AI-based Generation Implementation

TDM 9.0 adds integration with AI-based entities' generation (currently limited to a non-hierarchical BE). K2view's TDM supports 2 methods of synthetic entities' generation:

  • Rule-based generation
  • AI-based generation

The user, who creates the task, can select either one of these methods to generate synthetic entities by the task. The AI-based data generation supports only one LU (one schema).

The below diagram describes the integration between TDM and AI:

tdm-ai

Training Task

The training task creates the training models on the LU schema tables. This is a prerequisite for AI-based data generation as data generation is based on a selected training model.

The following diagram describes the execution of the AI training task:

ai training

AI-based Generation Task

The AI-based data generation task generates synthetic entities based on a selected training model. The generated entities are imported to the Test Data Store (Fabric), from where they can be loaded to any target environment.

The following diagram describes the execution of the AI training task:

ai training

Implementation Steps

AI Globals

The following shared Globals have been added to the AI-based data generation:

  • AI_DB_INTERFACE - the name of the AI DB interface. The default value is AI_DB.
  • CREATE_AI_K2SYSTEM_DB - this Global indicates whether the TDM deploy flow needs to create the AI k2system tables in case they do not exist. The default value is false. Set this Global to true in order to implement the AI-based data generation.
  • AI_ENVIRONMENT - this is the name of the AI dummy environment. The default value is AI.

AI Interfaces

  • AI_DB - this Postgres interface must be active in order to enable the AI-based generation functionality. The TDM portal does not allow creating AI-based training or generation tasks if this interface is inactive. You can set the same connection details as the TDM DB if you wish to include the AI schemas in the TDM DB.
  • AI_Execution - this interface must be active in order to enable the AI-based generation functionality. The TDM portal does not allow to create AI-based training or generation tasks if this interface is inactive.
  • AI_DB_External - this custom interface must be active in order to enable the AI-based generation functionality. This custom interface is utilized in order to securely allow Fabric to interact with the Kubernetes server (K8s server). The AI_DB_EXTERNAL custom interface should have the same credentials as the AI_DB interface, and the Data field should be populated with your database name. ai training

Note that by default, the AI interfaces are disabled (inactive).

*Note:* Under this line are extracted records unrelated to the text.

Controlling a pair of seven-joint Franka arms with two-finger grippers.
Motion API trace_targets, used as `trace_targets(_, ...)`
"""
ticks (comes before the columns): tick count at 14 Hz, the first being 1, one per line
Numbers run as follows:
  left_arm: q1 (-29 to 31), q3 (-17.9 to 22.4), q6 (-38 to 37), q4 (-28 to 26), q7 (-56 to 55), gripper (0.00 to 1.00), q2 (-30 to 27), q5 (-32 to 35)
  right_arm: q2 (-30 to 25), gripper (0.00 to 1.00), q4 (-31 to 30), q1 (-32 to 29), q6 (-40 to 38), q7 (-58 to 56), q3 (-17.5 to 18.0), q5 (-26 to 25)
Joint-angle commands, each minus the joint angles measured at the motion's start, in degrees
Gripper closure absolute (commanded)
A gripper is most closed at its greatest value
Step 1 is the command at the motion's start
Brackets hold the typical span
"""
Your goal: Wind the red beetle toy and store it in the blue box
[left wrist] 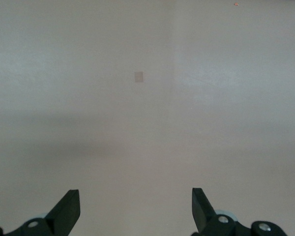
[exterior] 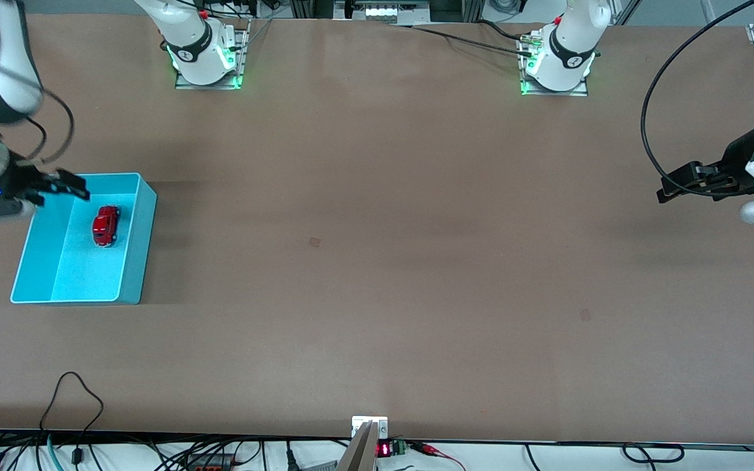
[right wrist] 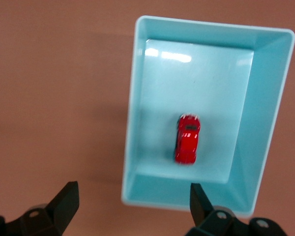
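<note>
The box (exterior: 133, 242) stands on the table (exterior: 377, 275) near the edge at the right arm's end, about midway between the edge by the bases and the edge nearest the front camera. The car (exterior: 106, 226) lies inside the box on its floor, in the half nearer to the bases, and it touches no wall. In the right wrist view the car (right wrist: 187, 138) sits on the pale floor of the box (right wrist: 137, 78), close to the short wall that is near the fingers, with its long side along the long side of the box. The right gripper (exterior: 66, 184) hangs in the air over the corner of the box that is toward the bases and the table edge at that end. Its two fingers (right wrist: 66, 199) are spread wide and hold nothing. The left gripper (exterior: 678, 184) waits over the table near the edge at the left arm's end, well apart from the box. Its fingers (left wrist: 69, 209) are also spread wide and empty, and under them in the left wrist view there is only bare table (left wrist: 147, 123) with a small pale square mark (left wrist: 138, 76).
</note>
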Motion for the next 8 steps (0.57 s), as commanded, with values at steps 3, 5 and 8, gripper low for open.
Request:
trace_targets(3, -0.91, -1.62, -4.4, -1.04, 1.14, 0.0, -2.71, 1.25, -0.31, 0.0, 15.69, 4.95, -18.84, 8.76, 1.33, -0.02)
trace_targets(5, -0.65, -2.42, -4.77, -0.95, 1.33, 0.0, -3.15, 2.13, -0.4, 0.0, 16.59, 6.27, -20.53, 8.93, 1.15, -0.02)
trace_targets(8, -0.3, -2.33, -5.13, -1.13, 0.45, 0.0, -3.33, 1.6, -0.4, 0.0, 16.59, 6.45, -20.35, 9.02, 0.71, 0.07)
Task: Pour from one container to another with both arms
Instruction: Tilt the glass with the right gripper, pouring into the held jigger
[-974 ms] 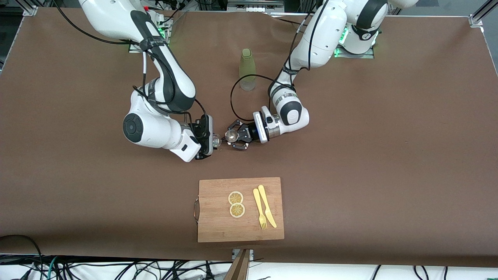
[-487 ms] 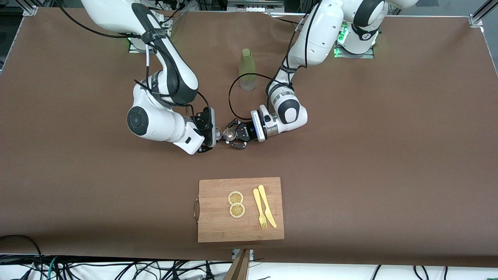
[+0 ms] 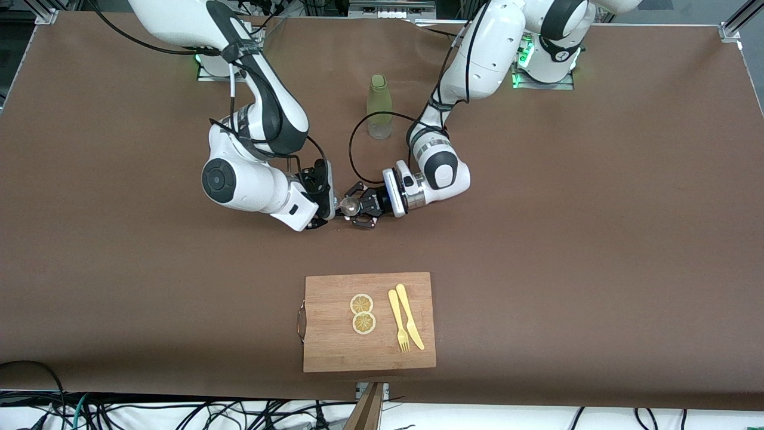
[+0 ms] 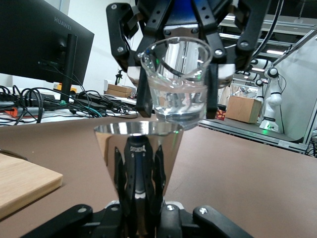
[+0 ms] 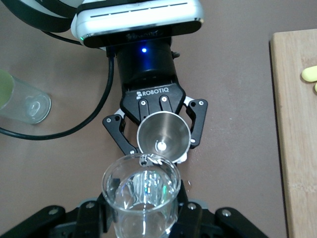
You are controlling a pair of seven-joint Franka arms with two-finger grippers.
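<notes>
At the centre of the front view, the right tool (image 3: 330, 206) is gripping the glass (image 5: 141, 191), tipping its lip over the jigger (image 3: 350, 206) mouth. The left tool (image 3: 358, 208) is clamping the jigger upright, just beneath, above the desk (image 3: 537, 239).

One clear shot glass (image 5: 141, 191), one steel jigger (image 5: 163, 138), one olive-green bottle (image 3: 379, 106), one wooden cutting board (image 3: 334, 346), two lemon slices (image 3: 361, 304), one yellow fork (image 3: 398, 321), and what looks like one yellow knife (image 3: 410, 316).
</notes>
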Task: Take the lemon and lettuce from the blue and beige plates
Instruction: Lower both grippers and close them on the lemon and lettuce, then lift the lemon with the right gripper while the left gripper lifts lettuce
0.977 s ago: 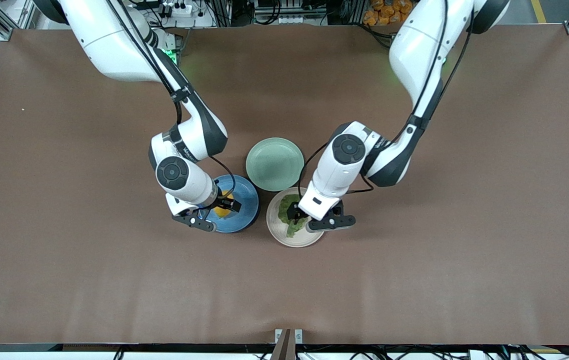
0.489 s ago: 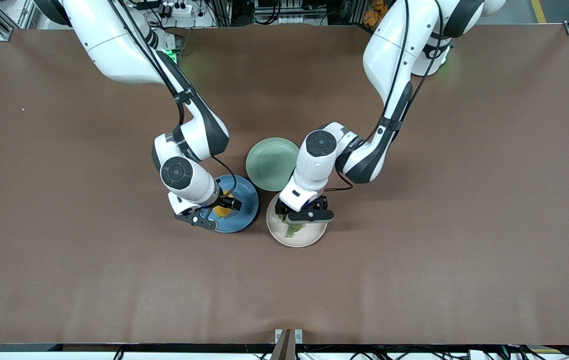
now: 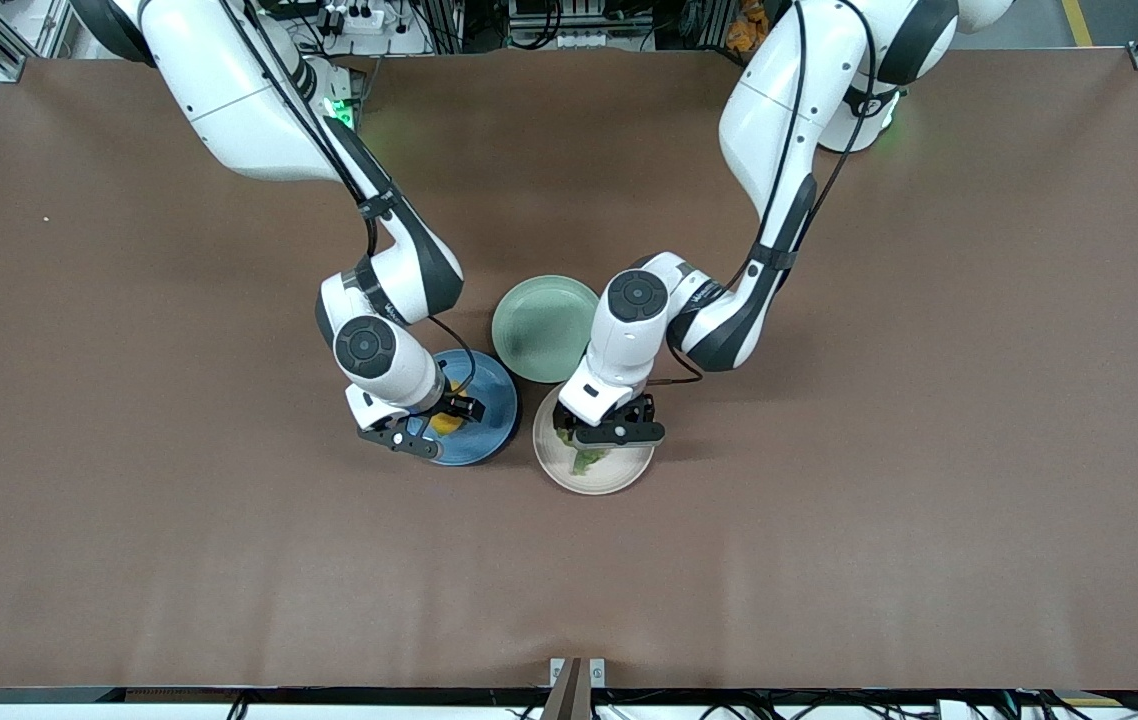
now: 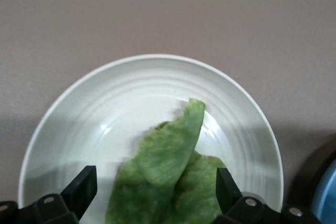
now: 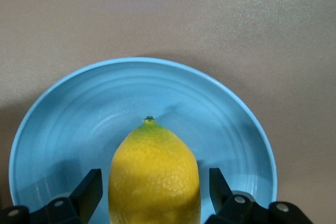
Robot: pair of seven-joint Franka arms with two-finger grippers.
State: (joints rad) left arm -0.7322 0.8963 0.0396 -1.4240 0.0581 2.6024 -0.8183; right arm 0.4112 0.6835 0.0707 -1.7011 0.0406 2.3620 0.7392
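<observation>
on the brown table (image 3: pixel 929 450) i had three plates close together near the middle: the mint-green plate (image 3: pixel 541 325) farthest from the front camera, the blue plate (image 3: pixel 484 420) toward the right arm's end and the beige plate (image 3: pixel 594 475) toward the left arm's end, these two side by side and nearer the camera. my right tool (image 5: pixel 150 192) was low over the blue plate, released, its two fingers (image 5: pixel 89 190) spread to either side of the lemon (image 5: pixel 155 177), which lay on that plate between them, apart from both. my left tool (image 4: pixel 152 190) was low over the beige plate, also released, and the lettuce (image 4: pixel 170 182) lay on that plate between its spread fingers (image 4: pixel 81 190), one curled edge of the leaf standing up, neither finger touching it.
</observation>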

Click here for more information about Custom Interface.

Click here for more information about installing TDM with AI.

AI Environment

Add the AI environment to:

AI MTables

AISpecialAndCategoricalFields

  • This is an optional table that enables to override the default field classification of either special parameters or categorical in the AI training process:

    • Special parameters are text fields with high cardinality (above the default threshold set in training execution params). For these fields, the data generation generates values that do not emerge directly from the original data. The generated values do not have to be real, just look realistic.

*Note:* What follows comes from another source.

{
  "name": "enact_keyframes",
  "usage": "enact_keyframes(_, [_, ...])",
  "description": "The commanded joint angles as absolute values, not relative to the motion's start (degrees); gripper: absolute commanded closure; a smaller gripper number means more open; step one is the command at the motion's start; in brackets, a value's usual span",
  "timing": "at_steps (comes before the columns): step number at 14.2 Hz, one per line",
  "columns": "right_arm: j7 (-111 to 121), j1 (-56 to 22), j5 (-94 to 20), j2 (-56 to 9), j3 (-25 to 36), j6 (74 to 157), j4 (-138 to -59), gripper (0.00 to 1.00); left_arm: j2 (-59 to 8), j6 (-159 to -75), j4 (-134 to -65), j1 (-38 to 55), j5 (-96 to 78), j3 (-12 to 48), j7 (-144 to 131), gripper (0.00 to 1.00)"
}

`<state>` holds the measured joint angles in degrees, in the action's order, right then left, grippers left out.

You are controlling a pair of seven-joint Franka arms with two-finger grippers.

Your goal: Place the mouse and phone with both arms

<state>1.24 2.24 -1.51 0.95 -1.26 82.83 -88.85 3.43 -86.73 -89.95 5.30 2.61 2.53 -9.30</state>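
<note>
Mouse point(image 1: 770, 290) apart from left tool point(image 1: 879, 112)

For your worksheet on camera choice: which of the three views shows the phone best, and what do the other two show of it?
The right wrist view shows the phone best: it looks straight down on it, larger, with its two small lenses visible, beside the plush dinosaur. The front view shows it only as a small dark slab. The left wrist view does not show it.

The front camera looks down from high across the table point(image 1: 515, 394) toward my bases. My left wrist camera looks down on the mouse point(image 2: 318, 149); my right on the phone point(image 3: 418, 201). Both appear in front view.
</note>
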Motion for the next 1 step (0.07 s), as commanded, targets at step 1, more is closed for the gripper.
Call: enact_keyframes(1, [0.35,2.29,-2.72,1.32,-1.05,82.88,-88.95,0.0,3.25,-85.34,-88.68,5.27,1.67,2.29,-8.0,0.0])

    • Categorical data is a type of data that is used for grouping information for values with a low cardinality. The synthetic data keeps the source values for these fields. An example for categorical data is gender.

  • The Special and Categorical column headings indicate which field type you wish to override the default behavior for - the special parameters or the categorical field. One of these fields must be true for each record.

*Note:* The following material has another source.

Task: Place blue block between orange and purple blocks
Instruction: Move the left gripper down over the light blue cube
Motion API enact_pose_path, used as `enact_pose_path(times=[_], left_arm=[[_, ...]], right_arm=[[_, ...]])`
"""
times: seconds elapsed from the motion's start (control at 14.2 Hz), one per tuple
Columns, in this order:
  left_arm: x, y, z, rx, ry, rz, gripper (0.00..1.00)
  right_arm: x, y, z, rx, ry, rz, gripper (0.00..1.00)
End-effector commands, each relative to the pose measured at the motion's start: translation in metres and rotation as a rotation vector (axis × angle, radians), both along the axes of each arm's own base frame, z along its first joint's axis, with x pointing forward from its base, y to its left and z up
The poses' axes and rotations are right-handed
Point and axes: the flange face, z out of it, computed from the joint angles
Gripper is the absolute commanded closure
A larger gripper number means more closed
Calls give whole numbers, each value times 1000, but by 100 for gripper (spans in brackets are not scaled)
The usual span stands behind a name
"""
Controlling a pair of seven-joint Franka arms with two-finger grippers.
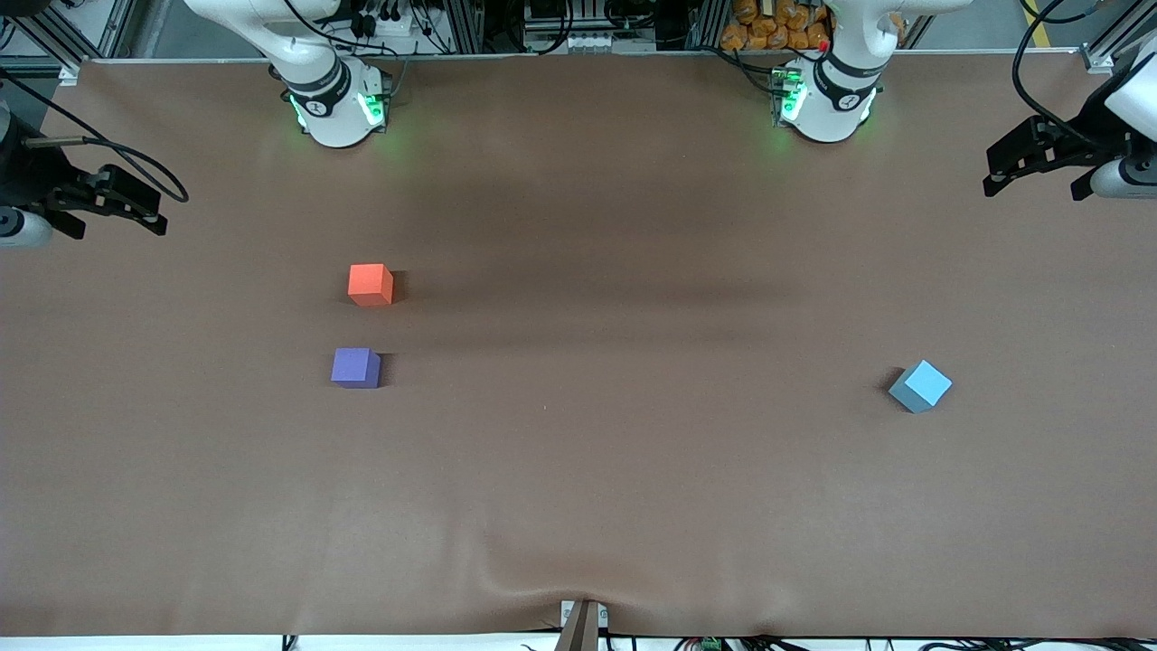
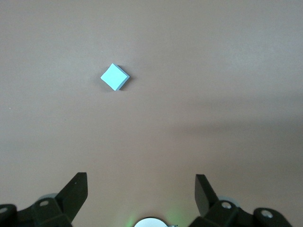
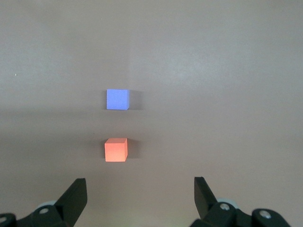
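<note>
The blue block (image 1: 920,386) lies turned at an angle on the brown table toward the left arm's end; it also shows in the left wrist view (image 2: 115,77). The orange block (image 1: 371,284) and the purple block (image 1: 355,368) sit toward the right arm's end with a small gap between them, the purple one nearer the front camera. Both show in the right wrist view, orange (image 3: 116,149) and purple (image 3: 117,99). My left gripper (image 1: 1035,181) (image 2: 141,187) is open and empty, up over its end of the table. My right gripper (image 1: 113,217) (image 3: 140,189) is open and empty, up over its end.
The brown cloth (image 1: 578,470) covers the whole table and has a wrinkle at its front edge (image 1: 542,583). The two arm bases (image 1: 339,108) (image 1: 827,104) stand along the back edge, with cables and clutter past them.
</note>
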Motion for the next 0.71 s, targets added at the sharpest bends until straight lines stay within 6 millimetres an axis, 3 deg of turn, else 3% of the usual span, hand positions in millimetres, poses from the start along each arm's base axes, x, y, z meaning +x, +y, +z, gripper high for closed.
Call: enact_pose_path(times=[0.0,0.14,0.35,0.64], left_arm=[[-1,2,4,-5,6,-15,0],[-1,3,4,-5,7,-12,0],[10,4,-13,0,39,-6,0],[48,11,-75,67,117,-1,0]], right_arm=[[-9,-2,5,9,-11,7,0],[-8,-3,4,9,-9,5,0],[-9,-3,5,9,-11,5,0],[-9,-3,5,9,-11,5,0]])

  • The Indicator column heading indicates how to override the default behavior:

Examples:

  • Do not define a city as a special param as the data generation process has to generate real values for a city.

  • Force the AI to treat the case_note field as a special param and generate a realistic-like dummy value for this field.

  • The MTable will be populated as follows:

    special params

Note:
  • Primary and foreign keys columns, as well as columns that are not string type, cannot be overridden and populated in this table.

AITableFieldsInclusion

  • This is an optional table that enables the inclusion/exclusion of tables/fields of the LU schema export into the PG DB, to be used in the AI training process. See example:

    special params

K2system Tables

  • Creation of the K2system tables:

    • This shall be done by the TDM deploy flow if the CREATE_AI_K2SYSTEM_DB global is set to true.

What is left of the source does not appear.